This article is part of a series (links below). I would recommend reading the articles in order, starting with “Greenfield Opportunity”, which provides the required framing.

In the article Hybrid Multi-Cloud, I shared our application/data hosting strategy, covering SaaS, Public Cloud, Colocation Data Centres, and Edge Computing. This strategy emphasises modern application architecture, but is also pragmatic, providing options for almost any workload.

To unlock the value of this strategy, automation becomes a necessity, helping to streamline development and operations, improve the user experience, as well as guarantee security, quality, and privacy.

This article will highlight our proposed automation architecture, describing our philosophy, key technology decisions, and positioning.

Introduction

Historically, when dealing with legacy technologies, the effort to automate IT would often outweigh the value. Thankfully, due to advancements in Cloud, API-Centric Architecture and Software-Defined Infrastructure, automation has not only become simpler but also a prerequisite when looking to unlock the value of a modern IT ecosystem. This is highlighted by the value proposition outlined below.

  • Improved Speed: Reduce the reliance on manual intervention, streamlining the IT processes from ideation to production.

  • Improved Agility: Ability to deliver continuous improvements, enhancements, and issue resolution.

  • Improved Autonomy: Self-service for IT provisioning (e.g. Application Hosting, Network, etc.)

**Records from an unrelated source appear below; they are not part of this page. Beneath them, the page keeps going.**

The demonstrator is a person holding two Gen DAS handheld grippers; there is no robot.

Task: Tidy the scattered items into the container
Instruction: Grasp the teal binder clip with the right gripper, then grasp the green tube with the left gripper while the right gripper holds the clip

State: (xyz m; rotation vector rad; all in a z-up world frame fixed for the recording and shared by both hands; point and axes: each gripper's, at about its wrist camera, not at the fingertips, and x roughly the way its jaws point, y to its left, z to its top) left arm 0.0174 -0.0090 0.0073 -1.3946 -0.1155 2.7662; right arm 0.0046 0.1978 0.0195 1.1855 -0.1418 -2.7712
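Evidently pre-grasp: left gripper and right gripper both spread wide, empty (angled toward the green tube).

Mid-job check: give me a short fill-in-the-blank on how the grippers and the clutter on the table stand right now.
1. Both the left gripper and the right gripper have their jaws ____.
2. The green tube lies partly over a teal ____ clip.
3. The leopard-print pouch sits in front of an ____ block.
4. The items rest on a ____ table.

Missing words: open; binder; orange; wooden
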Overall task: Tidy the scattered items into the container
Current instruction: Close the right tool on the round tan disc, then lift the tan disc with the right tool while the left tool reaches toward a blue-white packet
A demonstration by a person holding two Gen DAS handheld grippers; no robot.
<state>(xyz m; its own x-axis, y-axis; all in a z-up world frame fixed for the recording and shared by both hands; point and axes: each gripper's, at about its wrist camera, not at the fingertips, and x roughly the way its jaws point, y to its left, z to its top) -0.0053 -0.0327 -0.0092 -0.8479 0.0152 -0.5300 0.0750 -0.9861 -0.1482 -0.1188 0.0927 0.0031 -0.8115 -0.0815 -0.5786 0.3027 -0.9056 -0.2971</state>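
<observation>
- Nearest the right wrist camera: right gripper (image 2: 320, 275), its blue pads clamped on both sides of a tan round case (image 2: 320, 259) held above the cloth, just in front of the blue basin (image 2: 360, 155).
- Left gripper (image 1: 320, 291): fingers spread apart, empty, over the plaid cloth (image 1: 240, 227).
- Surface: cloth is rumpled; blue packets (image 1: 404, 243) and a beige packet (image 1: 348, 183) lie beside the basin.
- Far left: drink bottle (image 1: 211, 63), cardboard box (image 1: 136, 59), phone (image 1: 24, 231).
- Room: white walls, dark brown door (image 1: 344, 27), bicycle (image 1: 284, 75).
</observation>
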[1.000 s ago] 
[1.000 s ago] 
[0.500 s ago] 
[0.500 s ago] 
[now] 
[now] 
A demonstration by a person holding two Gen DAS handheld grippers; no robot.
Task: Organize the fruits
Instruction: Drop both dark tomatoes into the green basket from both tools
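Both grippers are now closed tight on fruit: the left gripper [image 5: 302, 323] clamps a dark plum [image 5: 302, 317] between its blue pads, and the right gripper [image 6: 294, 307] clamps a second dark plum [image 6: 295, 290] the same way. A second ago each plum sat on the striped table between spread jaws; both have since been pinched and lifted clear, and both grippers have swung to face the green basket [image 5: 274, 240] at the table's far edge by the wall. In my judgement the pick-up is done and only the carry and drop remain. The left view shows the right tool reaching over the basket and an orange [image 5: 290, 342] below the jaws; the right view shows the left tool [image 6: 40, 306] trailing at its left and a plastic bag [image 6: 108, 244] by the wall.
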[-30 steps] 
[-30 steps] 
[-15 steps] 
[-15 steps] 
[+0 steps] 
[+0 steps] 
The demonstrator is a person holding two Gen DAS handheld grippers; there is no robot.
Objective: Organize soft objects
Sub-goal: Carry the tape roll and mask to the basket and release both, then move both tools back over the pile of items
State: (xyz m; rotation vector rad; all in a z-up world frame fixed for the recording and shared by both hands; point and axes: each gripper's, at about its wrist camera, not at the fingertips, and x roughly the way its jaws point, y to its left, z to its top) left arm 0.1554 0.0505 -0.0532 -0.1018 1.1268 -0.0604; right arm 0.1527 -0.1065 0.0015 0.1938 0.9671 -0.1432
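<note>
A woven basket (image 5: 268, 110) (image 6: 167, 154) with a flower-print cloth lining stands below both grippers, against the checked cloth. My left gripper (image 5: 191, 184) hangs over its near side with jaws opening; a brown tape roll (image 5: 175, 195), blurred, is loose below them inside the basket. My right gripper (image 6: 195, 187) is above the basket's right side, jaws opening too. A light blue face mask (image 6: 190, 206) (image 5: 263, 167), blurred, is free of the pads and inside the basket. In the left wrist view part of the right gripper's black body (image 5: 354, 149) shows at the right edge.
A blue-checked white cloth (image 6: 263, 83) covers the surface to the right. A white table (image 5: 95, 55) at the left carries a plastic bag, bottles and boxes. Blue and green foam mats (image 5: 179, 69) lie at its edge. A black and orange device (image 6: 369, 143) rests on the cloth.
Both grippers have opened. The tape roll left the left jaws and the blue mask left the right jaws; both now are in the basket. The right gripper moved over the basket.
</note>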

  • Improved Flexibility: Ability to complete real-time, ad-hoc releases across the entire IT ecosystem (e.g. Cloud, Colocation DC, Edge Computing, etc.)

  • Enforced Best Practices: Enforce consistent solution design and developer best practices (e.g. Style Guides, etc.)

  • Improved Information Security: Centralised governance, including role-based access and monitoring. Proactively mandated and enforce security controls (e.g. Linter, Source Code Analysis, Package Analysis, etc.)

  • Improved Quality: Proactive service discovery and CMDB Configuration Item creation. Proactively mandated and enforce quality controls, including testing (e.g. Application Scaffolding, Application Manifest, Unity Testing, UI Testing, etc.)

  • Improved Privacy: Proactively mandated and enforce privacy controls, including data encryption, obfuscation, residency, high-availability, and backup.

  • Cost Optimisation: Removal of duplicate technologies (technical debt) to support IT provisioning, governance budgeting, discovery, and change control. Removal of time-consuming manual tasks and associated resources.

To reinforce our position regarding automation, we have embedded key automation concepts and techniques as part of our IT principles/decelerations. The intent is to enable better strategic decision making, by proactively triggering the right architecture conversations. For example, the three statements below provide a clear direction regarding our desired approach to architecture.

  • Immutable Infrastructure: By default, new IaaS server deployments must target immutable infrastructure, where servers are ephemeral (short-lived) and stateless (do not persist a session).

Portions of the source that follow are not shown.